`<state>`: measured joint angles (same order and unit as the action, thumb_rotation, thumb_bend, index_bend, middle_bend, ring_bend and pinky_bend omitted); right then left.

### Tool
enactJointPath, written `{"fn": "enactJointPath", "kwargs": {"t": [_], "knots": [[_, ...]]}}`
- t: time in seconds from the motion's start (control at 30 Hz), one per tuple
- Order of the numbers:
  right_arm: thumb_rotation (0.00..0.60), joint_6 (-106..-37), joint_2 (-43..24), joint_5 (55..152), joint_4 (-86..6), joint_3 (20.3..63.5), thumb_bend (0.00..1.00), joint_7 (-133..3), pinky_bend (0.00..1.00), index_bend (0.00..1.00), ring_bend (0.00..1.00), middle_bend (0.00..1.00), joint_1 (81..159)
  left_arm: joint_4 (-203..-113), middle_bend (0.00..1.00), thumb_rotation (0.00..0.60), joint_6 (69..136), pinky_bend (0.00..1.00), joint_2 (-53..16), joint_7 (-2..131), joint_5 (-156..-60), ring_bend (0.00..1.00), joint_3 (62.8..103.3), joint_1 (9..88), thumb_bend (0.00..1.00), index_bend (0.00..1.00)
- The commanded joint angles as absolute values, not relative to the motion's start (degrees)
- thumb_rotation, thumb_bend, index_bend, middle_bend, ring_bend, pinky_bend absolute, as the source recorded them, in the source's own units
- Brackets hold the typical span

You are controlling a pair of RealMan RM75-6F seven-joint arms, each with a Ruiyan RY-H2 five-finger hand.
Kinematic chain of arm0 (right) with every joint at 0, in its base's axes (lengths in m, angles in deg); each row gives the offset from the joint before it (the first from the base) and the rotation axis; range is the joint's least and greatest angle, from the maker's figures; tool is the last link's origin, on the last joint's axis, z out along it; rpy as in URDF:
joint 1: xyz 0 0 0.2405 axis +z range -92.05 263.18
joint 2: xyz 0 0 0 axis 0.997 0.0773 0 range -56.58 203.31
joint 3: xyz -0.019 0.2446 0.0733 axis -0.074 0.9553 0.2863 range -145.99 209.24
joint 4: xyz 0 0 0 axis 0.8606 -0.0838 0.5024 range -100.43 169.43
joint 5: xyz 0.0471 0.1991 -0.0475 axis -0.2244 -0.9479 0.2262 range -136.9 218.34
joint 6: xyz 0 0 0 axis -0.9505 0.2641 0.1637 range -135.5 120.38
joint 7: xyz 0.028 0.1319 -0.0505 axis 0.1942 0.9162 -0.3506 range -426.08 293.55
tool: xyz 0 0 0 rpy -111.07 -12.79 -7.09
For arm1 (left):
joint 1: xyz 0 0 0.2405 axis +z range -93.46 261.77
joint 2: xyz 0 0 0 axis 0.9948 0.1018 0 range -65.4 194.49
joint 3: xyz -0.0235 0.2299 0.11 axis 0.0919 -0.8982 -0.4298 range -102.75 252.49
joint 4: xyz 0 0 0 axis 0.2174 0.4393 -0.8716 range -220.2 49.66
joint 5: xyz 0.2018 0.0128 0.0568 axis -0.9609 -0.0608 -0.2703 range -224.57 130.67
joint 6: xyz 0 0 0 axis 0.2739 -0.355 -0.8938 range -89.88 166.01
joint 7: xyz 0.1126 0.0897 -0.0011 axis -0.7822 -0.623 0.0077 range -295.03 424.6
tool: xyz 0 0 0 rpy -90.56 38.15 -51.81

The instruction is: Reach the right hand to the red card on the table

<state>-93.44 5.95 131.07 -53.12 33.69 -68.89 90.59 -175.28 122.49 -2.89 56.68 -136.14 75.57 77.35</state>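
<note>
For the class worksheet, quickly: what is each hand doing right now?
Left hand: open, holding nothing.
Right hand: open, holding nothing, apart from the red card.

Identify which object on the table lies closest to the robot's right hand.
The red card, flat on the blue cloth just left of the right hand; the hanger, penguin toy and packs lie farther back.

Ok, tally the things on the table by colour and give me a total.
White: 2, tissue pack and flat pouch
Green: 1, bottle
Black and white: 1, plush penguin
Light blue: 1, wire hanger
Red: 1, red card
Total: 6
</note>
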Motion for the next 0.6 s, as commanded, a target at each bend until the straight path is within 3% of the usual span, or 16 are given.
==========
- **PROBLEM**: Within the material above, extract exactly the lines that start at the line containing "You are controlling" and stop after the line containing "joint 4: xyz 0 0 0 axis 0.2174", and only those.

- **RESULT OF THIS EXERCISE**:
You are controlling a pair of RealMan RM75-6F seven-joint arms, each with a Ruiyan RY-H2 five-finger hand.
Kinematic chain of arm0 (right) with every joint at 0, in its base's axes (lengths in m, angles in deg); each row gives the offset from the joint before it (the first from the base) and the rotation axis; range is the joint's least and greatest angle, from the maker's figures; tool is the last link's origin, on the last joint's axis, z out along it; rpy as in URDF:
joint 1: xyz 0 0 0.2405 axis +z range -92.05 263.18
joint 2: xyz 0 0 0 axis 0.997 0.0773 0 range -56.58 203.31
joint 3: xyz -0.019 0.2446 0.0733 axis -0.074 0.9553 0.2863 range -145.99 209.24
joint 4: xyz 0 0 0 axis 0.8606 -0.0838 0.5024 range -100.43 169.43
joint 5: xyz 0.0471 0.1991 -0.0475 axis -0.2244 -0.9479 0.2262 range -136.9 218.34
joint 6: xyz 0 0 0 axis -0.9505 0.2641 0.1637 range -135.5 120.38
joint 7: xyz 0.028 0.1319 -0.0505 axis 0.1942 0.9162 -0.3506 range -426.08 293.55
tool: xyz 0 0 0 rpy -111.07 -12.79 -7.09
For arm1 (left):
joint 1: xyz 0 0 0.2405 axis +z range -93.46 261.77
joint 2: xyz 0 0 0 axis 0.9948 0.1018 0 range -65.4 194.49
joint 3: xyz -0.0235 0.2299 0.11 axis 0.0919 -0.8982 -0.4298 range -102.75 252.49
joint 4: xyz 0 0 0 axis 0.2174 0.4393 -0.8716 range -220.2 49.66

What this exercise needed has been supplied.